Bitget2024/04/28 14:03

ChainCatcher news, NickTimiraos' latest article said that in the debate about whether and when the Fed will cut interest rates, another important debate is unfolding: where will interest rates go in the long run? The key to the problem lies in the neutral interest rate: the interest rate that can balance the supply and demand of savings while ensuring stable economic growth and inflation. The neutral interest rate is sometimes called "r*" or "r-star", which cannot be directly observed and can only be inferred.
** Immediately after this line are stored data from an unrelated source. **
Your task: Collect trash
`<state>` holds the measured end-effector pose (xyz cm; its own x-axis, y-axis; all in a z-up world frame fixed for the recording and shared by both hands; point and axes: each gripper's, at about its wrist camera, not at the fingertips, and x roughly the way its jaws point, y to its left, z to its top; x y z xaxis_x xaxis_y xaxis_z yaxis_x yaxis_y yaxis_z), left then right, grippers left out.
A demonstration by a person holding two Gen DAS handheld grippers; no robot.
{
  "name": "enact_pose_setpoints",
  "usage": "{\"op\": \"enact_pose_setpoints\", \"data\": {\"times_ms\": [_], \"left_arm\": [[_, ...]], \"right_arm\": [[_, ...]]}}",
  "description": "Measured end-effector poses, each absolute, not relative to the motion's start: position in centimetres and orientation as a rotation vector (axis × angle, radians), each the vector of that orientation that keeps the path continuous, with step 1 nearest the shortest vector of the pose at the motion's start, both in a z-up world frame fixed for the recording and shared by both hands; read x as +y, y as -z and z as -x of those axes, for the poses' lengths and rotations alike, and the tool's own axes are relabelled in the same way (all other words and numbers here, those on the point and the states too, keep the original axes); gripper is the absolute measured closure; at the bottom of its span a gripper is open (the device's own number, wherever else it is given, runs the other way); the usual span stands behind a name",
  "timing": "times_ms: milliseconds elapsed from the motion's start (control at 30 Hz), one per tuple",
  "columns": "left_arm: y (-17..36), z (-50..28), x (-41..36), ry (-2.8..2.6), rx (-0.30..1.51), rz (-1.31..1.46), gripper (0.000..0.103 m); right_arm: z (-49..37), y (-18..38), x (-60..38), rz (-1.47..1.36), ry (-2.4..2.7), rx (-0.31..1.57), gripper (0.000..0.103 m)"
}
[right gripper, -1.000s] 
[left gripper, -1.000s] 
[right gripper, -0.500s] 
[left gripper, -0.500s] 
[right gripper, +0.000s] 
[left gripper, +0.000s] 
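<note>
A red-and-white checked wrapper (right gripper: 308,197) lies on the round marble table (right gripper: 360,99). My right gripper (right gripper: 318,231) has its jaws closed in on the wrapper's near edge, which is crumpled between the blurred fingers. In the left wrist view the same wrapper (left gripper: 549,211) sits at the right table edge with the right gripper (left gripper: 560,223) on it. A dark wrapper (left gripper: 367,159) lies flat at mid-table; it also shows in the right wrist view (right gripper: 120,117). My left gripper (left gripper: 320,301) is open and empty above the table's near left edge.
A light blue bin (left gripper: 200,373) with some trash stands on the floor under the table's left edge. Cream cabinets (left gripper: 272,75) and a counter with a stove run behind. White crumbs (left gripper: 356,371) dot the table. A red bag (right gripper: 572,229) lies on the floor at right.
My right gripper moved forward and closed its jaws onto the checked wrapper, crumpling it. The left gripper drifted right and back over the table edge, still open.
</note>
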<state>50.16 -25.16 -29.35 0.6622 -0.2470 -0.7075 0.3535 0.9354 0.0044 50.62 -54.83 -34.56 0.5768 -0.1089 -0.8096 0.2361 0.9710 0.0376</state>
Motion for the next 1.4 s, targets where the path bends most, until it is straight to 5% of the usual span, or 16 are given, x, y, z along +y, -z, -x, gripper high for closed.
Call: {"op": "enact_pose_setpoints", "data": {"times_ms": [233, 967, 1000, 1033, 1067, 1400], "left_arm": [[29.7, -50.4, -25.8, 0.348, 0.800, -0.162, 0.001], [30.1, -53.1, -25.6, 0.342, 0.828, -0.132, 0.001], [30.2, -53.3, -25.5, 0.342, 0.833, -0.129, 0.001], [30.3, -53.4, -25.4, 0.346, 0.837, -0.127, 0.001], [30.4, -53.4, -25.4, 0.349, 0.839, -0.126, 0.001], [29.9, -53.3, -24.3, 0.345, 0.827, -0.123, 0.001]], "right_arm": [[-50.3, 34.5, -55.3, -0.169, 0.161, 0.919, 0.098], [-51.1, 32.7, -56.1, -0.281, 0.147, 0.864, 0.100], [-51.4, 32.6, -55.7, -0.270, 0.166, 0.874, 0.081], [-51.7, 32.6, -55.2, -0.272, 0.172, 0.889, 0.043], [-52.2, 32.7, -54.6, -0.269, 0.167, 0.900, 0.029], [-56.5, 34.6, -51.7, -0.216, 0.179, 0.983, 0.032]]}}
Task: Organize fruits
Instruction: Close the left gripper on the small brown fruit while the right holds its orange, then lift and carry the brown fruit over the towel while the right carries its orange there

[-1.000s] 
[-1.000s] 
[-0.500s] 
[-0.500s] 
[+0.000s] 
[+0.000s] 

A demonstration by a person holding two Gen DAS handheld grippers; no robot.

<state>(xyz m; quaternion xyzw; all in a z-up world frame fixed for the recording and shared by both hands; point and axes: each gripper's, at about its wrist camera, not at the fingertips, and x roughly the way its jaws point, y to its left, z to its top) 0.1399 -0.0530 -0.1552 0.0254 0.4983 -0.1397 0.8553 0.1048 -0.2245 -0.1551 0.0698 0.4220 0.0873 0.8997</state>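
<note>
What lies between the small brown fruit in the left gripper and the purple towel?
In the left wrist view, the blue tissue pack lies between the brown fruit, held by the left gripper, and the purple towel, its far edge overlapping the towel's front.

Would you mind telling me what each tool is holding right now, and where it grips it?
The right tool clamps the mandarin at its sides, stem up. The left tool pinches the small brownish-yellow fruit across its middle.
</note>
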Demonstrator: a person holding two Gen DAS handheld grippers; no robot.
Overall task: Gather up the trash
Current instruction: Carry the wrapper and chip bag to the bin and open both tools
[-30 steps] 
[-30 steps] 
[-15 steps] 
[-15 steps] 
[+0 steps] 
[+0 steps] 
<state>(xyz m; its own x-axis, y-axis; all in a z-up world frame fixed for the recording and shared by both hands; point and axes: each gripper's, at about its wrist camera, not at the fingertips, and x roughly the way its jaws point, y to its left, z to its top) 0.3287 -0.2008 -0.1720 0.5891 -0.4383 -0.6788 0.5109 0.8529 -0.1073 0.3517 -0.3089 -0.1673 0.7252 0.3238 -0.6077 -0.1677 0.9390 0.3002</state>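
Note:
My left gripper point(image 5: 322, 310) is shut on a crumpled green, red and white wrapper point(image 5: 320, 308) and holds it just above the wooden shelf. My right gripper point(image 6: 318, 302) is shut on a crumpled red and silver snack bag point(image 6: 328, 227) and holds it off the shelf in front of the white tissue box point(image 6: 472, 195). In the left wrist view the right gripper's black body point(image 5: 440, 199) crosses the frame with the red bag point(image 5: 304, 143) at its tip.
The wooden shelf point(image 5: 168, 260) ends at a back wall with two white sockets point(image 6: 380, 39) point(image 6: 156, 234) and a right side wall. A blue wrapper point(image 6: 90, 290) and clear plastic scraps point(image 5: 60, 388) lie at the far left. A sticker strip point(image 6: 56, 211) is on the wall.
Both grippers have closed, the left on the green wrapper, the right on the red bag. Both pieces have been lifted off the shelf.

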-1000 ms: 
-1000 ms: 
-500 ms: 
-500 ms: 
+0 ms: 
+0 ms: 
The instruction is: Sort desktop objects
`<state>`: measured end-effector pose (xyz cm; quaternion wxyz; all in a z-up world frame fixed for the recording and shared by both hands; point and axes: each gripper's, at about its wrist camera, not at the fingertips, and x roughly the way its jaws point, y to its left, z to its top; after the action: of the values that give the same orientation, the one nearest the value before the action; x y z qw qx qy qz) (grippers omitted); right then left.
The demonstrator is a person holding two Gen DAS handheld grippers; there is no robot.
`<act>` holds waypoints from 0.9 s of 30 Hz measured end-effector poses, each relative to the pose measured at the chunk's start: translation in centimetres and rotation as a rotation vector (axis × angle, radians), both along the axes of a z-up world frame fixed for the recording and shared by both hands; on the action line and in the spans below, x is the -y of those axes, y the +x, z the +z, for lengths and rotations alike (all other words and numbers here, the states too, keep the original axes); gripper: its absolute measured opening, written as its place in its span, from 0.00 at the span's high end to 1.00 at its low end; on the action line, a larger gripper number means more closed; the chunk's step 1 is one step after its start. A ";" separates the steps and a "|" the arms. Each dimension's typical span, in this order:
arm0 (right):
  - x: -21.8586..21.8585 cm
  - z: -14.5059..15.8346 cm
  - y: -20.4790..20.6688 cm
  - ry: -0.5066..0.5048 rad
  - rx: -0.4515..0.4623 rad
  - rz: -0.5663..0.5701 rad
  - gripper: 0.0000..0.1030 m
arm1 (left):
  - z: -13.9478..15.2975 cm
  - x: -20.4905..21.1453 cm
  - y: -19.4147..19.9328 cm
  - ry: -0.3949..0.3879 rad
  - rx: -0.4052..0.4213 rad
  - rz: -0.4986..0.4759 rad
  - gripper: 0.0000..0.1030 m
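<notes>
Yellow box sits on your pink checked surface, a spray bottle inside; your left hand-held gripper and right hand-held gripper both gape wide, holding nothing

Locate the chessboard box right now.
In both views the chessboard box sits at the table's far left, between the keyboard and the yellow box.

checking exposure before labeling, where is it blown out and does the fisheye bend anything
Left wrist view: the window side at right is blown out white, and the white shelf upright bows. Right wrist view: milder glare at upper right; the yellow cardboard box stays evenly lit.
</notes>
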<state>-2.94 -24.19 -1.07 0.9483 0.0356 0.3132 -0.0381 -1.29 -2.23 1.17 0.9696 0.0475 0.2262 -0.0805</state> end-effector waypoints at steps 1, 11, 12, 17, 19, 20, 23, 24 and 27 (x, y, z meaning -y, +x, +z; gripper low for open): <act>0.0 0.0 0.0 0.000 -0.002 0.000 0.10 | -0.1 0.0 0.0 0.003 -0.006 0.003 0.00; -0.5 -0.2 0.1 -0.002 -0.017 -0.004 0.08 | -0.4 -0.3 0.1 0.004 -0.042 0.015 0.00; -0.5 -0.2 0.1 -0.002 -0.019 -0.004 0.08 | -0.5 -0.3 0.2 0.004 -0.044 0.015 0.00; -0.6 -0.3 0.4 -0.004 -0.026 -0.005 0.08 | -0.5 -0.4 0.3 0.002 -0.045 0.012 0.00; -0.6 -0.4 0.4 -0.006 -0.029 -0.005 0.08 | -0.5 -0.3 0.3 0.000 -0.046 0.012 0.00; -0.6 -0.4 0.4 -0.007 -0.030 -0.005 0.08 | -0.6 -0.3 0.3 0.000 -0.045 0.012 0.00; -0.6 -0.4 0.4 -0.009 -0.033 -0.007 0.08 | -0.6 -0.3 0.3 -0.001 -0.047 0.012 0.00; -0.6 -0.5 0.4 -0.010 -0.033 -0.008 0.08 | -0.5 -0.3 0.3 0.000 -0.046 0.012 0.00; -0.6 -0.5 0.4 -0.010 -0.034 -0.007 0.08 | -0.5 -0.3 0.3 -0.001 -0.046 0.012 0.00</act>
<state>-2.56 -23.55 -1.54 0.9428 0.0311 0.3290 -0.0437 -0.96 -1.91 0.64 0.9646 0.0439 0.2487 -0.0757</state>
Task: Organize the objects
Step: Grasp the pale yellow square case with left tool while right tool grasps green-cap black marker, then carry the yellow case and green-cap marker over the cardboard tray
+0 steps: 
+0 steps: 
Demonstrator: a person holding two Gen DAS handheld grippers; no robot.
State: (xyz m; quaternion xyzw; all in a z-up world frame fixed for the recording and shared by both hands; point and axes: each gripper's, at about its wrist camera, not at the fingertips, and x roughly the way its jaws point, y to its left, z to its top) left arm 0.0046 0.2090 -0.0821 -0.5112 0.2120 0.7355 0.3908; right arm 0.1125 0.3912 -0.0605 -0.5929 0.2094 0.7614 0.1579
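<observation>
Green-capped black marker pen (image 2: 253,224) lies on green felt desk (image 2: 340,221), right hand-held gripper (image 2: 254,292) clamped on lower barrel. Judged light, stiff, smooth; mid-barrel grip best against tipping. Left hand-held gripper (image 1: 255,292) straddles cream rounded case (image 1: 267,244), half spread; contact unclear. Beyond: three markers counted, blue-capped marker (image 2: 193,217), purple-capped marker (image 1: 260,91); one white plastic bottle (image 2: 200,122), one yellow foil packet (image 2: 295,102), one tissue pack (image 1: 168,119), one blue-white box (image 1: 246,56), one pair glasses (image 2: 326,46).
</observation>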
Every quarter, Federal Reserve officials predict long-term interest rates, which is actually their estimate of the neutral interest rate. Now some people think that the neutral interest rate has reason to rise and may change a wide range of asset prices. Because the economy is strong and inflation is "weak." But the current debate about the neutral interest rate may not have any short-term impact on the Federal Reserve because the current interest rate is higher than almost all estimates of the neutral interest rate. This means that the current interest rate suppresses economic growth and price increases, and nominal interest rates are more likely to fall than rise in the future. If the US economy continues to remain strong and inflation is stubborn, it may trigger market speculation that the neutral interest rate will rise, so that the current interest rate is not so tight. From this perspective, the Federal Reserve has even less reason to cut interest rates. Another scenario is that if inflation resumes its downward trend, the discussion about the neutral interest rate will focus on the extent of the Fed's subsequent rate cuts. Nick said that there is no doubt that the Fed wants to "normalize policy", but where is the "normalization"? They will not stop at 5%, but they will not go all the way down to 2.5%. They (may) feel more comfortable stopping in the 3% or 4% range, but it is not yet determined. Interest rate futures show that the Fed funds rate will stabilize at around 4% in the next few years.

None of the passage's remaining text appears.